• **Your goal**
Check each line of the records for "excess"; collect those that have it.

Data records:

○ ○ ○ ○

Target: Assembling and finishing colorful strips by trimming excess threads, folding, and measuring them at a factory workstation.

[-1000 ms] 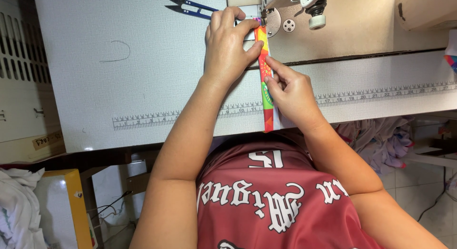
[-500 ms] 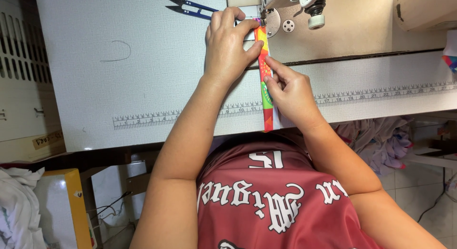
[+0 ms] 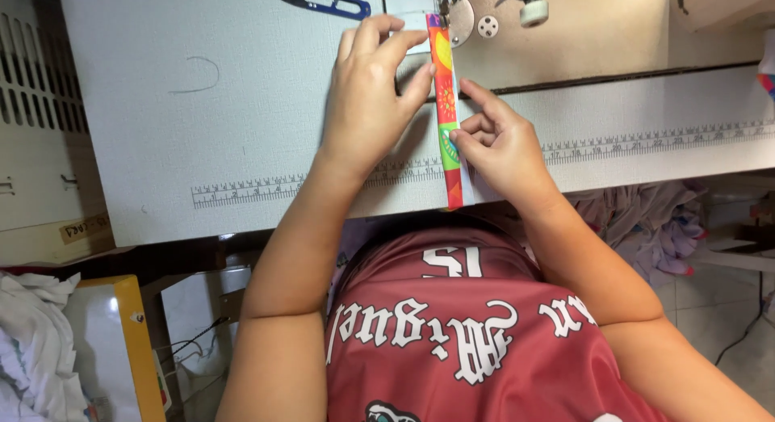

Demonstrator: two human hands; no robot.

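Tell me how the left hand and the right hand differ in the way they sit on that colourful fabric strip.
The left hand lies fairly flat on the sewing table, fingers reaching toward the strip's far end near the machine; the right hand sits nearer the table edge, fingers curled. The left hand is on the left side of the fabric strip, the right hand on its right. Both touch the strip with fingertips.
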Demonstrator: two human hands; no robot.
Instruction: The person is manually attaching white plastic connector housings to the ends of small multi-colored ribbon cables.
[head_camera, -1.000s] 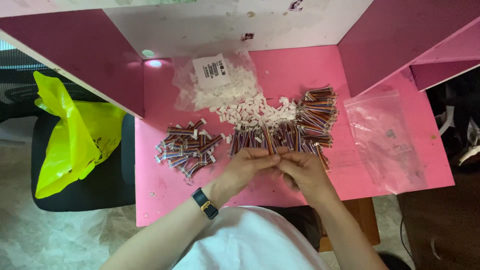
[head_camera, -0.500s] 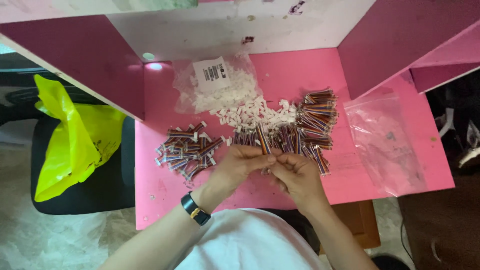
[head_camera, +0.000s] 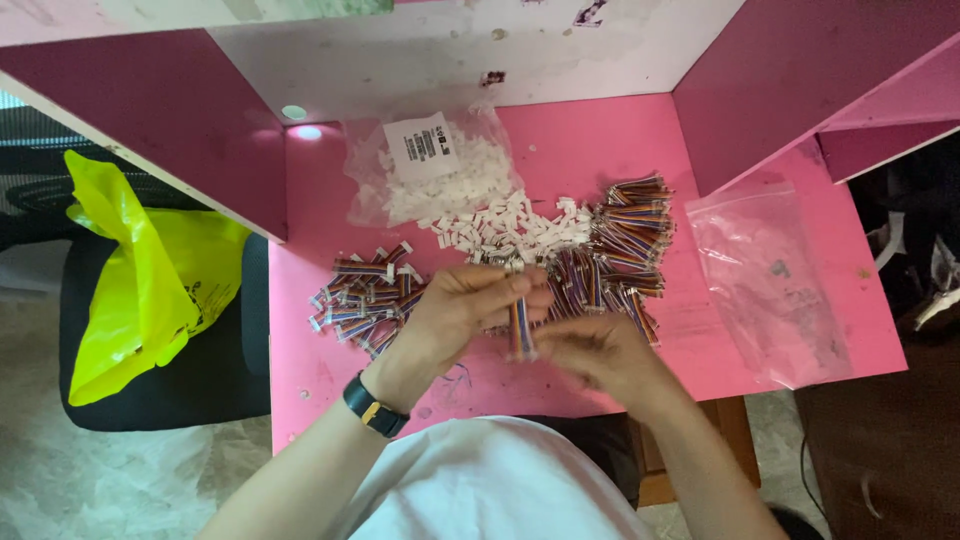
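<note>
1. the left hand (head_camera: 462, 312) is over the near middle of the pink table (head_camera: 600, 150), and its fingers (head_camera: 515, 290) are closed narrow around the upper end of a short striped wire piece (head_camera: 521, 333).
2. this wire piece stands nearly upright between both hands, with a white end at the top and a pale end at the bottom.
3. the right hand (head_camera: 598, 352) is just beside the wire piece, on its right and a little nearer; its fingers are curled, but it is blurred and i cannot tell if they grip the wire.
4. a black wrist watch (head_camera: 375, 406) sits on the left wrist.
5. to the left of the hands lies a small pile of wire pieces with white ends (head_camera: 365, 295).
6. to the right and farther lies a bigger pile of striped wires (head_camera: 620, 250), partly behind the hands.
7. small white connectors (head_camera: 510, 228) are spread just behind the hands, touching the bigger pile.
8. farther, a clear bag of white connectors (head_camera: 430, 170) with a white label lies near the back wall.
9. a flat clear plastic bag (head_camera: 770, 280) lies at the right side of the table.
10. a yellow plastic bag (head_camera: 150, 280) rests on a dark chair, left of the table.
</note>
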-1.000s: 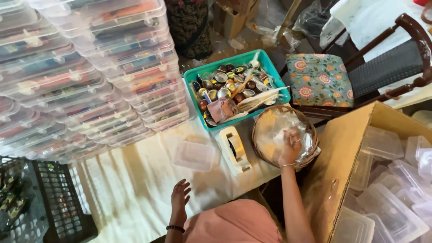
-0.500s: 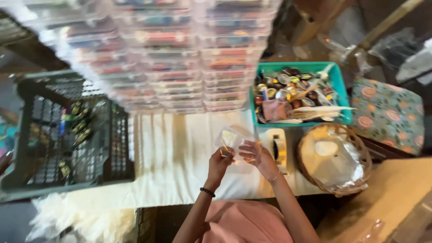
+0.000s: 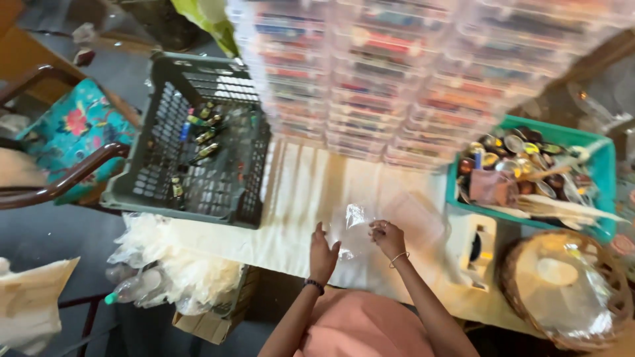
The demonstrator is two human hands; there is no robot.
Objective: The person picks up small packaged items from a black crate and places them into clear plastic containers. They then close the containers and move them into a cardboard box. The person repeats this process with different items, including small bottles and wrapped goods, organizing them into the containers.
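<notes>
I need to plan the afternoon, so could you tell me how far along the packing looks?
Done: many filled clear boxes stand stacked. In hand: left hand and right hand hold a clear bag. Left: the teal tray of tins and bottles in the crate.

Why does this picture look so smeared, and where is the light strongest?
Head view: motion blur smears the stacked clear boxes most; the dark crate is sharper. Warm light brightens the white cloth and glints off the clear bag between the left hand and right hand.
</notes>
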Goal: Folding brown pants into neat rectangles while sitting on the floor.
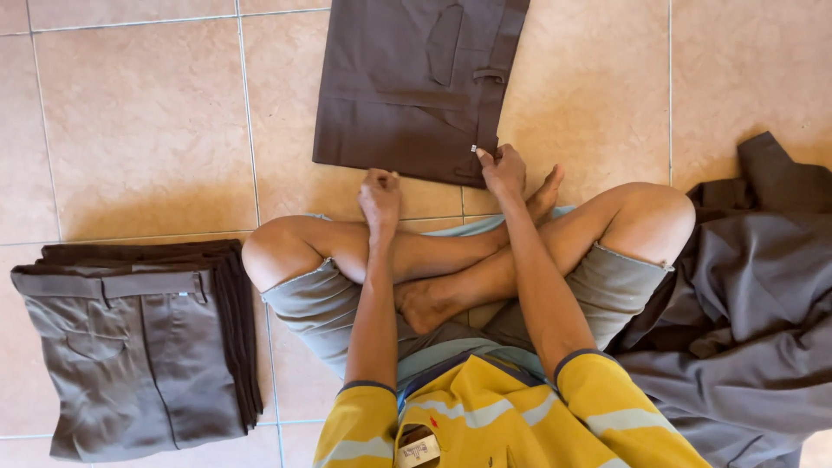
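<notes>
A folded pair of dark brown trousers [407, 87] lies flat on the tiled floor in front of my crossed legs. My right hand [503, 169] pinches the near right corner of that pair, by the waistband. My left hand [380, 198] is closed on the near edge of the same pair, towards its middle. I sit cross-legged in grey shorts and a yellow striped shirt.
A stack of folded brown and grey trousers [143, 338] sits on the floor to my left. A loose heap of unfolded grey and brown garments [745, 312] lies to my right, against my knee. Beige floor tiles [147, 121] surround everything.
</notes>
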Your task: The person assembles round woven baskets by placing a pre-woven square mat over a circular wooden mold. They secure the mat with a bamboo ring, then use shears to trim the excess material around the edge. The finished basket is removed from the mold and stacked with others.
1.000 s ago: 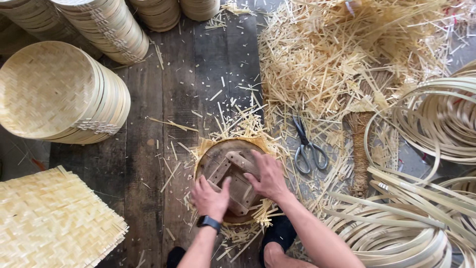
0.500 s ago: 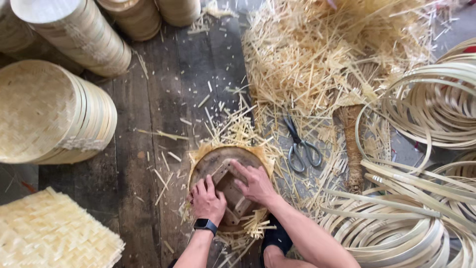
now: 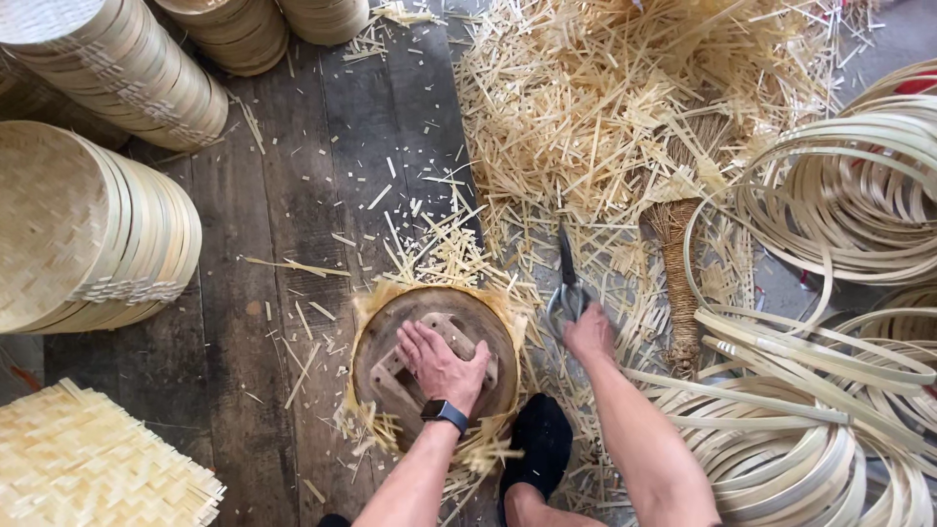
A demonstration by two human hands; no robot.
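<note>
The left hand (image 3: 441, 363) lies flat, fingers spread, pressing down on a round wooden block (image 3: 434, 363) with a raised wooden piece at its middle; it grips nothing. A dark watch (image 3: 444, 414) sits on that wrist. Woven straw (image 3: 376, 415) pokes out from under the block all around the hand. Out to the right of it, the right hand (image 3: 589, 334) is curled around the handles of a pair of scissors (image 3: 566, 278), whose blades point away from the person. Just beyond that hand lies a heap of straw cuttings (image 3: 586, 117), with a small broom (image 3: 678, 263) and coils of bamboo strip (image 3: 839, 195) farther right. Stacked woven discs (image 3: 88, 234) stand well off to the left of the left hand.
</note>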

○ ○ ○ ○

• **Finished task**
Target: Assembling and finishing colorful strips by trimming excess threads, folding, and measuring them at a factory workstation.
Your task: The person assembles round woven baskets by placing a pre-woven square mat over a circular wooden mold. They secure the mat with a bamboo ring, then use shears to trim the excess material around the edge. The finished basket is removed from the mold and stacked with others.

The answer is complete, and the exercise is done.